> [Description of the task]: Within the data that follows, set down exactly the lines from the one containing "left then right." through the one containing "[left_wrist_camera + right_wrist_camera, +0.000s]", both ends included.

> [Dataset content]:

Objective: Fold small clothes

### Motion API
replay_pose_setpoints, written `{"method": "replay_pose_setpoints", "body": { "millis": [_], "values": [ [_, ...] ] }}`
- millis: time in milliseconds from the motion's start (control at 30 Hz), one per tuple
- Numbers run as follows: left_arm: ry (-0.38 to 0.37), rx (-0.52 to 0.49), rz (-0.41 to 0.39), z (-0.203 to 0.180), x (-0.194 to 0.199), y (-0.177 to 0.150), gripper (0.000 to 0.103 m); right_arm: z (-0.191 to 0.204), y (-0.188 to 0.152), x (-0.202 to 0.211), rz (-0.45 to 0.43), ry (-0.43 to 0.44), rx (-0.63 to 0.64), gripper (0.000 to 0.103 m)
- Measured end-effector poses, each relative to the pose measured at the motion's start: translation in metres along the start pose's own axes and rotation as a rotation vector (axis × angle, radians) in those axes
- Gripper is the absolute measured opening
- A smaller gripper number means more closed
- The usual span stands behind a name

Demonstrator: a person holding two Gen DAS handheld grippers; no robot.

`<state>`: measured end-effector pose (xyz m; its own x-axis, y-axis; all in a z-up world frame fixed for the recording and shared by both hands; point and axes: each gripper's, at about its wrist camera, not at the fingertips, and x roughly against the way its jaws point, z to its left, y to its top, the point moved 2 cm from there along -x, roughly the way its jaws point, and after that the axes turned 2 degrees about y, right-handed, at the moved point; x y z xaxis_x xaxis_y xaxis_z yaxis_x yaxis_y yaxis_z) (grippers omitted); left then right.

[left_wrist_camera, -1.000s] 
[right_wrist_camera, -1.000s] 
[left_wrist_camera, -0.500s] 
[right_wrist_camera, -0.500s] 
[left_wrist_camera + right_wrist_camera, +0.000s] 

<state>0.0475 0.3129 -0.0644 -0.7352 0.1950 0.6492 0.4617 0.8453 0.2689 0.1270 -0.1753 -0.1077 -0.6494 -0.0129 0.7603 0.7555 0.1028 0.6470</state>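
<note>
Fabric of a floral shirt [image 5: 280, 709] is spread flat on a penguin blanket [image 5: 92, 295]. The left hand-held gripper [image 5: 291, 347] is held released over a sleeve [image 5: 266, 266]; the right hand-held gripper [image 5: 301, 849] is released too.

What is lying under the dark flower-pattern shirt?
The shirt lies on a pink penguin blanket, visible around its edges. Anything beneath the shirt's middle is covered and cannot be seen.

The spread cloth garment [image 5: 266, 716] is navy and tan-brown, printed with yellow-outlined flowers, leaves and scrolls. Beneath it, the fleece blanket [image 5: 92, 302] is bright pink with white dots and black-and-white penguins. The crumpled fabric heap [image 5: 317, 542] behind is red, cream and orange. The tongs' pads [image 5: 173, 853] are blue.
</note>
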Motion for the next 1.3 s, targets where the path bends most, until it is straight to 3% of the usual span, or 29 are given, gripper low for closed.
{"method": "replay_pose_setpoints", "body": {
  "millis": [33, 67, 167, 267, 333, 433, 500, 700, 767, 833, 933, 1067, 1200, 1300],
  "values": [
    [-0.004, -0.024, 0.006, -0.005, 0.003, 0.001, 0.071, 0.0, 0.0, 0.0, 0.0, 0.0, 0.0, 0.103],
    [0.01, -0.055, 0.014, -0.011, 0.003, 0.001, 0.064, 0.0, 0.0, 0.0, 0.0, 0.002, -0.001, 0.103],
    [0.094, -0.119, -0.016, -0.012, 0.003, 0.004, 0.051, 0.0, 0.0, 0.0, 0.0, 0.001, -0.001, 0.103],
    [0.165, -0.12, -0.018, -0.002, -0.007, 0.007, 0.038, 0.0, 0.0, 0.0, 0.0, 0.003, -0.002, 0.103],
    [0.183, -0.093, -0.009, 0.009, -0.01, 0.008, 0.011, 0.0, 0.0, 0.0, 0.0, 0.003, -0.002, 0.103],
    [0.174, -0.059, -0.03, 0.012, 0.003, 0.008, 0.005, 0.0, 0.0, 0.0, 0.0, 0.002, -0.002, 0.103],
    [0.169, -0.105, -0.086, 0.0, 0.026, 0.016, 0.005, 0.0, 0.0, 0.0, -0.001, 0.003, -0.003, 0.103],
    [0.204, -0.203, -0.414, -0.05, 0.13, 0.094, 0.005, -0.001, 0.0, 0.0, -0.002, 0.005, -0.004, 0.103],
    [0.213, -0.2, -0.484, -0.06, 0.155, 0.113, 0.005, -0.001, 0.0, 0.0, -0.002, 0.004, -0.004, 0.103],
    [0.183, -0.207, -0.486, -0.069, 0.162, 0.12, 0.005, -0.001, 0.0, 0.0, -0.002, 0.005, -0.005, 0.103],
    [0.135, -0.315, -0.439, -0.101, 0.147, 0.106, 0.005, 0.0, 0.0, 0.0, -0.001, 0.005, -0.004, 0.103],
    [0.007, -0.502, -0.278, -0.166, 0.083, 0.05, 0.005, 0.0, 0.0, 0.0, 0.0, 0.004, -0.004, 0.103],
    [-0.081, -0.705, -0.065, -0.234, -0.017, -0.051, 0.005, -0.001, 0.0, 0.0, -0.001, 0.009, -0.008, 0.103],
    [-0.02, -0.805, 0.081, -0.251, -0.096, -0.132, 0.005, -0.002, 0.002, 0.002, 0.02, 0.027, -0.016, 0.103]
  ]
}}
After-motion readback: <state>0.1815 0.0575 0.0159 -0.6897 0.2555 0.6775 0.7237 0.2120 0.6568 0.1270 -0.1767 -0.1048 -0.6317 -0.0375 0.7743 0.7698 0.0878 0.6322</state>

> [Result]:
`<state>`: measured end-effector pose (xyz m; its own x-axis, y-axis; all in a z-up world frame fixed for the recording and shared by both hands; point and axes: each gripper's, at about its wrist camera, not at the fingertips, and x roughly against the way its jaws point, z to its left, y to its top, the point moved 2 cm from there along -x, roughly the way its jaws point, and after that the axes turned 2 degrees about y, right-handed, at the moved point; x y z xaxis_x xaxis_y xaxis_z yaxis_x yaxis_y yaxis_z) (grippers omitted); left then right.

[left_wrist_camera, -1.000s] 
[right_wrist_camera, -1.000s] 
[left_wrist_camera, -0.500s] 
[right_wrist_camera, -0.500s] 
[left_wrist_camera + right_wrist_camera, +0.000s] 

Nothing else is left to add to this answer.